Buddhists believe that giving without seeking anything in return leads to greater spiritual wealth. Dana is a concept in Buddhism that means generosity or giving. It is also the practice of cultivating generosity. Ultimately, the practice culminates in one of the perfections (pāramitā): the perfection of giving. It is characterized by unattached and unconditional generosity, giving and letting go.

Many Buddhist retreats operate on the concept of dana. My yoga and meditation training at Spirit Rock operated on a sliding scale fee basis and on the last day you also gave what you could afford to pay to all the teachers and staff.

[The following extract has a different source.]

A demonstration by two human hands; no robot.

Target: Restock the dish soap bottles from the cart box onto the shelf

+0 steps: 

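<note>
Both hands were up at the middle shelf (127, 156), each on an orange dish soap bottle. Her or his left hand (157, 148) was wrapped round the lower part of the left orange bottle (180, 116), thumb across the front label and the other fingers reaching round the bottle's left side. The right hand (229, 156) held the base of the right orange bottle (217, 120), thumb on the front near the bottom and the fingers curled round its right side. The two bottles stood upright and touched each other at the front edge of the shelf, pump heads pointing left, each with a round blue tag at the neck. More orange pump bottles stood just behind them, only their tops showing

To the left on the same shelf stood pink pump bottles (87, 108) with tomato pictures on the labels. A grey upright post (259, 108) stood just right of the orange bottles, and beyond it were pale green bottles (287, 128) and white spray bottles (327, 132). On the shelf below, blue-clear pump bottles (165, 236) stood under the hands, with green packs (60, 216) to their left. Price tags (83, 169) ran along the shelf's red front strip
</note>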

I was inspired to write after reading Blisschick’s post on her installation of a donation button on her blog. Like Blisschick, I don’t have ads on this blog and also like her, I have written many words over five years — this is my 400th post! — and very much appreciate the relationships I have developed because of this blog.

More than a few people have written to me over the years about how inspired they were by my words (“I thought I was the only one to feel this way!”) or how I have helped their yoga practice in some way (for example, my many posts on yin yoga.) This blog is a global teaching tool just as much as my yoga classes are locally.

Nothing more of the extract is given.